17

La mancha de sangre estaba claramente impresa en la hierba, y no era la única. Se formaba un verdadero reguero hasta la esquina de la casa. Creo que los tres lanzamos al unísono una maldición. Y creo que los tres corrimos como liebres hasta aquella esquina.

Pero alguien tropezó casi con nosotros.

Era el policía del casco amarillo. Era aquella especie de hombre robot. Llevaba la pistola reglamentaria en la mano y parecía tan asustado como si los del Vietcong le persiguieron con un retrato de su suegra.

Gordon barbotó:

—¿Pero qué pasa…?

—Oiga, jefe…

—¡Habla de una vez, maldito! ¡Claro que oigo!

—Antes, alguien ha chillado aquí. Ha sido muy breve.

—¿Dónde estabas?

—En el coche. Lo tenía oculto detrás de los árboles como usted me ha dicho. Nadie me veía.

—¿Y qué hora era?

—Exactamente las doce.

—¿Exactamente? ¿Cómo lo sabes con tanta seguridad?

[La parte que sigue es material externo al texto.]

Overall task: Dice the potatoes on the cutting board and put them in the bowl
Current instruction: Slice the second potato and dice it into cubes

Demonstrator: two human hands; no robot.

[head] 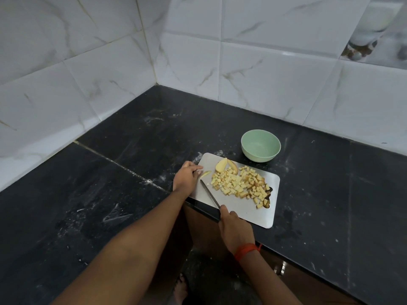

—Porque oía en la radio del patrullero el programa de la emisora local. Han conectado, como de costumbre. Justo al sonar la última campanada he oído ese grito.

Me estremecí.

¡Las doce!

¡Se había cometido otro crimen! ¡Y también a medianoche! ¡Justo a medianoche! ¡Un crimen diabólico, como los otros!

Todos pensábamos lo mismo.

Nos mirábamos más blancos que muertos.

Al fin Gordon susurró:

—No…, no puedo creerlo. Los tres estaban en sus habitaciones… Sobre todo Oscar…

—Es que Oscar no es el asesino —barboté. Gordon me miró con curiosidad.

—¿No? ¿Entonces, quién…?

—Un tipo al que aticé en un parque de Wilbur. Un fulano que está a veces en un coche con matrícula de Nevada. ¡Ese es el asesino! ¡Venga!

Estaba seguro de que aún lo encontraríamos por allí. Seguro de que era él.

Rodeamos, a galope, la esquina de la casa.

Y entonces tuve una de las sorpresas más violentas, más brutales de mi vida.

Porque, en efecto, el tipo estaba allí.

Pero no era el asesino, sino la víctima.

Se había arrastrado hasta el muro de la casa para morir como un perro.

Lo habían degollado.

Sus ojos desorbitados, aún parecían mirar al vacío.

Y estaba apenas a diez pasos de…, ¡de la cámara de las momias!

Gordon mismo necesitó apoyarse en la pared.

Y con voz entrecortada balbució:

—Deténgalo, Stirling. Si ese es su asesino, deténgalo de una vez.

No supe qué contestar.

Menos mal que el tío del casco amarillo me dio un codazo para recomendarme calma, porque de lo contrario yo creo que me hubiera puesto a gritar como un loco.